In GPUs, because of oversubscription (high number of pipeline threads & registers) & simple instruction set, a large amount of data is already available on registers pending execution. These pipeline threads waiting for execution become hardware threads and do the execution as often as every clock cycle as pipeline threads in GPUs are lightweight.
What's over goal?
This is the main reason why the latency of matrix multiplication of smaller matrices is the same more or less in CPU & GPU. Try it out.
Tasks needs to be parallel enough, data needs to be huge enough to saturate compute FLOPs & memory bandwidth. If a single task is not big enough, multiple such tasks needs to be packed to saturate memory and compute to fully utilize the hardware.
Compute Intensity = FLOPs / Bandwidth. i.e., Ratio of amount of work that can be done by the compute units per second to amount of data that can be provided by memory per second.
In above diagram, we see that compute intensity increases as we go to higher latency and lower bandwidth memory. We want this number to be as small as possible so that compute is fully utilized. For that, we need to keep as much as data in L1 / Registers so that compute can happen quickly. If we fetch single data from HBM, there are only few operations where we do 100 operations on single data to make it worth it. If we don't do 100 operations, compute units were idle. This is where high number of threads and registers in GPUs come into play. To keep as much as data in L1/Registers to keep the compute intensity low and to keep parallel cores busy.
There is a difference in compute intensity of 4X between CUDA & Tensor cores because CUDA cores can done only one 1x1 FP64 MMA where as Tensor cores can do 4x4 FP64 MMA instruction per clock cycle.

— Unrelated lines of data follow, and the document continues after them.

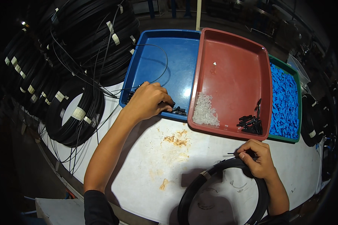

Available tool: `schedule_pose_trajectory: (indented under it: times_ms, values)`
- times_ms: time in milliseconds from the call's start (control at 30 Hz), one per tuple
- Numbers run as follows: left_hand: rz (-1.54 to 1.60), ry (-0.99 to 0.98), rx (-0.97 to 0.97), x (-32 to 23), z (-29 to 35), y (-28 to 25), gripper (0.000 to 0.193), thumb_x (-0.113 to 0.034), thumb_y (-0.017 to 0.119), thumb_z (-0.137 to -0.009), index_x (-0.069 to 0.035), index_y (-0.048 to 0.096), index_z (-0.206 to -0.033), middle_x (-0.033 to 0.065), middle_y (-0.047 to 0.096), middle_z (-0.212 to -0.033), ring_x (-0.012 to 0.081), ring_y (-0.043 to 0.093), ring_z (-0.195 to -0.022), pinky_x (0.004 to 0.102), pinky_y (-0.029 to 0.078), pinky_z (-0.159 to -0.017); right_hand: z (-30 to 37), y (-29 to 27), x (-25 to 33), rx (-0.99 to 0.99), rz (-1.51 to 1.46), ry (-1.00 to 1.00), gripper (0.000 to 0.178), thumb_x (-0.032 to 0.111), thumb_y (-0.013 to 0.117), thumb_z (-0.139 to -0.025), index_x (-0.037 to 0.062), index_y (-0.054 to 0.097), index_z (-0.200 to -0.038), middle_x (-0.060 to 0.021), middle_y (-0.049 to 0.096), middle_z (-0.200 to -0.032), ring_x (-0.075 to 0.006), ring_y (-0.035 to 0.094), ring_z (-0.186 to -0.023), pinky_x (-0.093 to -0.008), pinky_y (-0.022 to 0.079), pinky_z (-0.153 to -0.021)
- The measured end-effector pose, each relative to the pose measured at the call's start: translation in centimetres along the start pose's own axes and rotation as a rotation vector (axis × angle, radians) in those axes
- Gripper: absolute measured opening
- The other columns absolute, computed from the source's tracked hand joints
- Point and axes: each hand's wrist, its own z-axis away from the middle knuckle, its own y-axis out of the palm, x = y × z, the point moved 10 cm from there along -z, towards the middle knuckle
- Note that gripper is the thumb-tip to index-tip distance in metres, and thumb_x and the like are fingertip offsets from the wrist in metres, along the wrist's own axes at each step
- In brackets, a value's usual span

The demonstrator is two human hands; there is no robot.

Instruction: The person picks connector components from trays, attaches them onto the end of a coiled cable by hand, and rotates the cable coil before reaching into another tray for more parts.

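The left hand [148, 101] reaches into the shallow blue plastic tray [176, 52], fingers curled over small black plastic pieces [178, 110] at its near edge; what they pinch is hidden. The right hand [257, 157] grips a coil of black cable [214, 176] on the white table [176, 165], fingers closed around a thin cable end; the coil's lower part is cut off.

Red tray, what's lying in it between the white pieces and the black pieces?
In the head view, only bare floor of the red tray lies between the white pieces and the black pieces.
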Motion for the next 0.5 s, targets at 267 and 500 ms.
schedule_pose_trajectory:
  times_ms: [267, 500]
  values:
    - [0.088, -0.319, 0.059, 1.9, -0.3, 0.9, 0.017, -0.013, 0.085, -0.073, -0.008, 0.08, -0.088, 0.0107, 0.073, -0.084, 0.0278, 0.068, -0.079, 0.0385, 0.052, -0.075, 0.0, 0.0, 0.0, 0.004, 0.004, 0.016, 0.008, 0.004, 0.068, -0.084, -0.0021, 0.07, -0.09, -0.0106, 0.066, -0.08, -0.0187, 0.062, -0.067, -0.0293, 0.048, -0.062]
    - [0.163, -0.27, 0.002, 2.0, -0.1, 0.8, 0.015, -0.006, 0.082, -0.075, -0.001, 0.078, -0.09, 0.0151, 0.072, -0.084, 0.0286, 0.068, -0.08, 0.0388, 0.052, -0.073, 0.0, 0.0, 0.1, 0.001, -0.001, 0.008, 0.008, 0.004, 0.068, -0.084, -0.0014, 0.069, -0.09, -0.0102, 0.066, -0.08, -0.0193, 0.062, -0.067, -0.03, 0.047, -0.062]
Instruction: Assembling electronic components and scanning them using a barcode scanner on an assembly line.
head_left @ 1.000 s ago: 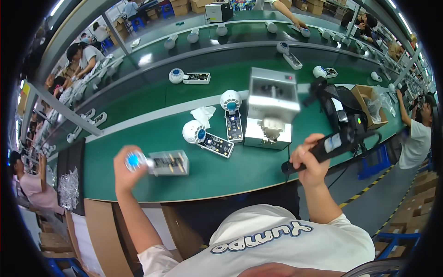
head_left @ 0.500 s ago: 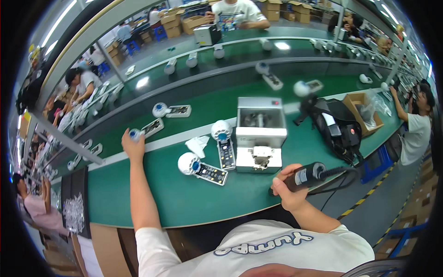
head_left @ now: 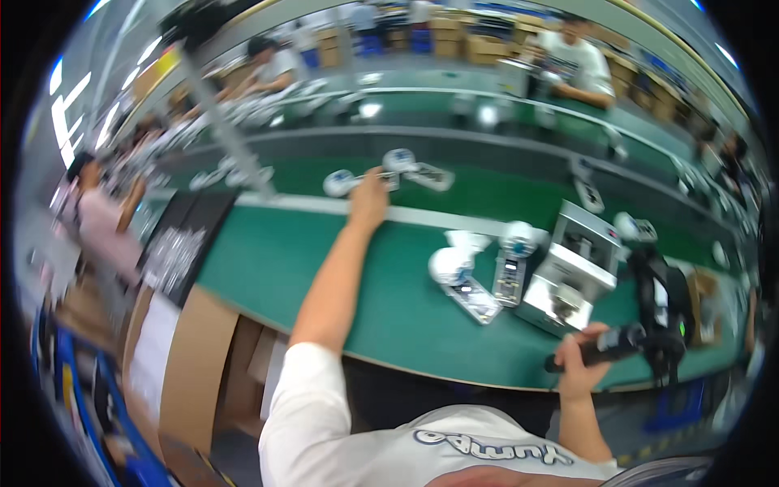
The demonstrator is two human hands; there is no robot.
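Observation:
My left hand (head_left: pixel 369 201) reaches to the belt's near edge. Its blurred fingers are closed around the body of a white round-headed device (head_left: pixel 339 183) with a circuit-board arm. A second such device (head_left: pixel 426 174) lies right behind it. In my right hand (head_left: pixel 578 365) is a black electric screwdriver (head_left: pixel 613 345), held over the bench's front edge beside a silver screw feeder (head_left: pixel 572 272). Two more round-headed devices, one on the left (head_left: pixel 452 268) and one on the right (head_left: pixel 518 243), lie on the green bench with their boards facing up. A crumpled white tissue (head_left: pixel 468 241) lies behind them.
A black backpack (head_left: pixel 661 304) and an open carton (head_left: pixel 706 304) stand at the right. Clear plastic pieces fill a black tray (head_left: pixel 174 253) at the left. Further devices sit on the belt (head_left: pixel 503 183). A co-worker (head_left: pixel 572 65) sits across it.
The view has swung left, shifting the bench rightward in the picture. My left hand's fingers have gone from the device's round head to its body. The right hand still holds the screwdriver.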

High number of compute units (CUDA & Tensor cores), high number of threads and registers (over subscription), reduced instruction set, no L3 cache, HBM (SRAM), simple & high throughput memory access pattern (compared to CPU's - context switching, multi layer caching, memory paging, TLB, etc.,) are the principles that make GPUs so much better than CPUs in parallel computing (graphics rendering, deep learning, etc.,)
GPUs were first created for handling graphics processing tasks. AI researchers started taking advantage of CUDA and its direct access to powerful parallel processing via CUDA cores. NVIDIA GPU has Texture Processing, Ray Tracing, Raster, Polymorph engines, etc., (let's say graphics-specific instruction sets). With the increase in adoption of AI, Tensor cores which are good at 4x4 matrix calculation (MMA instruction) are being added which are dedicated to deep learning.
Since 2017, NVIDIA has been increasing the number of Tensor cores in each architecture. But, these GPUs are also good at graphics processing. Although the instruction set and complexity is much less in GPUs, it's not fully dedicated to deep learning (especially Transformer Architecture).
FlashAttention 2, a software layer optimization (mechanical sympathy for the attention layer's memory access pattern) for transformer architecture provides 2X speedup in tasks.
With our in-depth first principles-based understanding of CPU & GPU, we can understand the need for Transformer Accelerators: A dedicated chip (circuit only for transformer operations), with even large number of compute units for parallelism, reduced instruction set, no L1/L2 caches, massive DRAM (registers) replacing HBM, memory units optimized for memory access pattern of transformer architecture. After all LLMs are new companions for humans (after web and mobile), and they need dedicated chips for efficiency and performance.